About this task
Restate the lines word for word, from the one containing "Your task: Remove" through the last line of the entries below, without any other lines.

Task data
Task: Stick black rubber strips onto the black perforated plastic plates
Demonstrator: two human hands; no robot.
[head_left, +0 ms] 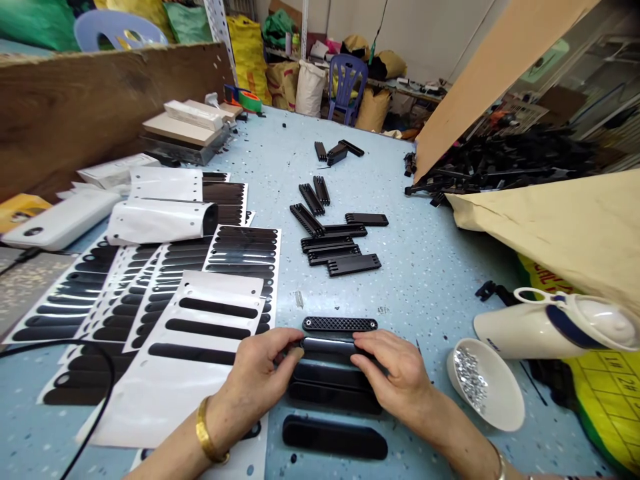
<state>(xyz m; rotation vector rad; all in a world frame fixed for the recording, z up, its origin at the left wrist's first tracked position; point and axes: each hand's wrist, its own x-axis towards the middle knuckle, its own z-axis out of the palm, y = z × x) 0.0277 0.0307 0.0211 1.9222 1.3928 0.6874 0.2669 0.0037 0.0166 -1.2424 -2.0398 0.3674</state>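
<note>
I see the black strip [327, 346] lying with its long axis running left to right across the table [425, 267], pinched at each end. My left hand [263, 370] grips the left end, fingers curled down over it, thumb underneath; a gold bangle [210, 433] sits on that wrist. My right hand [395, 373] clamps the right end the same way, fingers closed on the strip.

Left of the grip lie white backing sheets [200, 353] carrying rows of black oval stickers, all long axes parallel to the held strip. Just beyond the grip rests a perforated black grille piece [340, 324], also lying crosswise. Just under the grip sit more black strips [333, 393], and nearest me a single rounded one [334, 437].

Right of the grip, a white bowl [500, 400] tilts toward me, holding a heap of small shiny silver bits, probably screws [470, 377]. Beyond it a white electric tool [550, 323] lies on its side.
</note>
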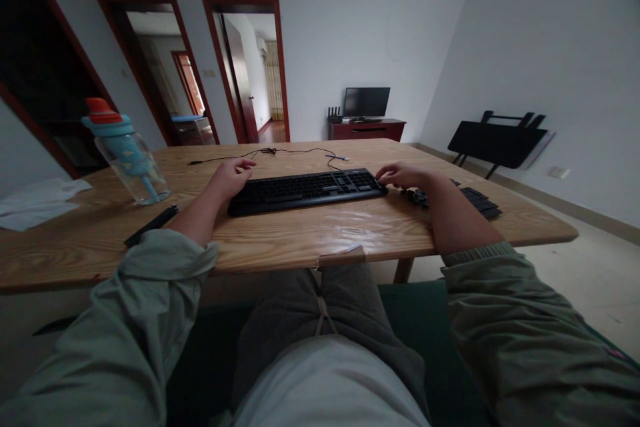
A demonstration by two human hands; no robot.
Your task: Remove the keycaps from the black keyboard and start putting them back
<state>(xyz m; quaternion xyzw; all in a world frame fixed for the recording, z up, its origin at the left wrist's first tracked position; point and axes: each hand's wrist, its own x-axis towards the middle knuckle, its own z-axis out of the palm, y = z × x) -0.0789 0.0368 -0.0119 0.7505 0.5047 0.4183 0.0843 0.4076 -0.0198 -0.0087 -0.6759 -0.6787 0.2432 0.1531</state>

Result
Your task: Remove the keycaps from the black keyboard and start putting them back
<state>(xyz m; quaternion xyzw; all in a world frame fixed for the recording, z up, its origin at the left wrist's first tracked position; point and axes: each hand's wrist, its own x-axis towards the middle knuckle, its own z-axis out of the palm, y = z × x) -0.0789 0.0368 -0.0119 0.7505 0.5047 0.4183 0.0843 0.4076 -0.0198 -0.0087 -0.6759 -0.6787 0.2432 0.1531</state>

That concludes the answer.